> EXERCISE INSTRUCTIONS
Restate the entire listing word for word.

> DATASET EXTRACT
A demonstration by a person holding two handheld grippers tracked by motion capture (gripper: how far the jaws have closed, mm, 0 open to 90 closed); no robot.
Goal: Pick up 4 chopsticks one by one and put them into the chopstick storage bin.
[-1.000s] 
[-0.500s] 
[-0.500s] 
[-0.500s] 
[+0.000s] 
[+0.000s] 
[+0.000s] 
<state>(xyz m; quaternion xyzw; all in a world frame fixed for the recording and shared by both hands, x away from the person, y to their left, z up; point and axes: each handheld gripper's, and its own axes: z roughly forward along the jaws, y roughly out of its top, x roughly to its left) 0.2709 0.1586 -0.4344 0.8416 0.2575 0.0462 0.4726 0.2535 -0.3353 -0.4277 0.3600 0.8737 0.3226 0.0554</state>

> OUTPUT FOR THIS TASK
A demonstration by a person holding two handheld grippers tracked by motion capture (gripper: how far the jaws have closed, mm, 0 open to 90 closed); no robot.
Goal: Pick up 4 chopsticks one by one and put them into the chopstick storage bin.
[-1.000s] 
[-0.500s] 
[-0.500s] 
[-0.500s] 
[+0.000s] 
[+0.000s] 
[+0.000s] 
<state>(xyz m; quaternion xyzw; all in a world frame fixed for the recording and shared by both hands, x away from the person, y to their left, z up; point and axes: each handheld gripper's, and its own axes: z roughly forward along the jaws, y roughly out of its top, x roughly to its left) 0.2709 0.1586 -0.4344 0.8416 0.2575 0.0462 0.4726 0.2535 -0.3353 -0.4277 0.3600 0.8737 0.3226 0.0554</state>

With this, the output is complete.